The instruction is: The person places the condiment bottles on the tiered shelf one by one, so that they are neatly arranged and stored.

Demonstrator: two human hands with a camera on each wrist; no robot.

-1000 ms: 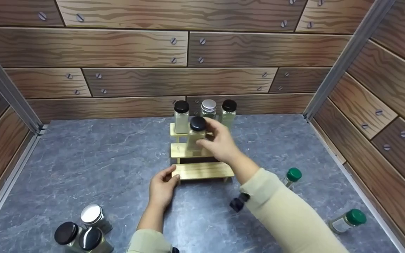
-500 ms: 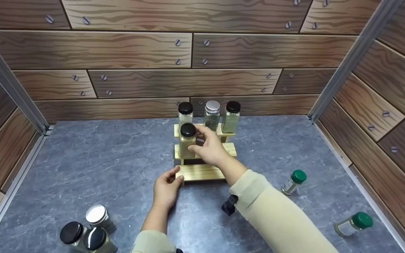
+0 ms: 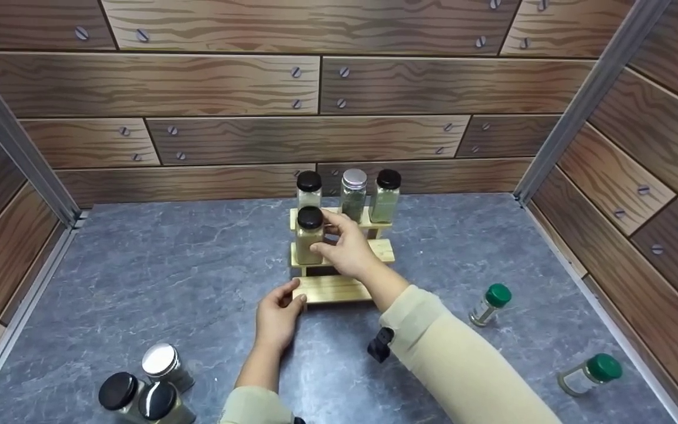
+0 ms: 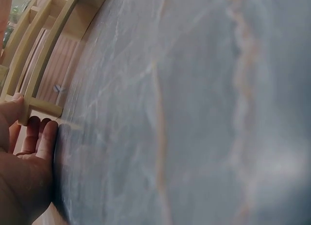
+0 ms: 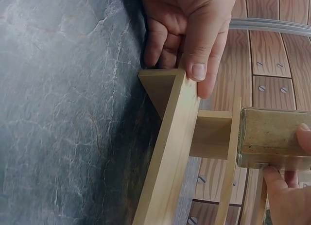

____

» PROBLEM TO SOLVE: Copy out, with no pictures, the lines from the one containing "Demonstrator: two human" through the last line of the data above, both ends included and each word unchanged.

» SOLVED PROBLEM:
Demonstrator: two human hands with a camera on each wrist; no robot.

-1000 ms: 
-500 ms: 
+0 ms: 
+0 ms: 
+0 ms: 

That finishes the output.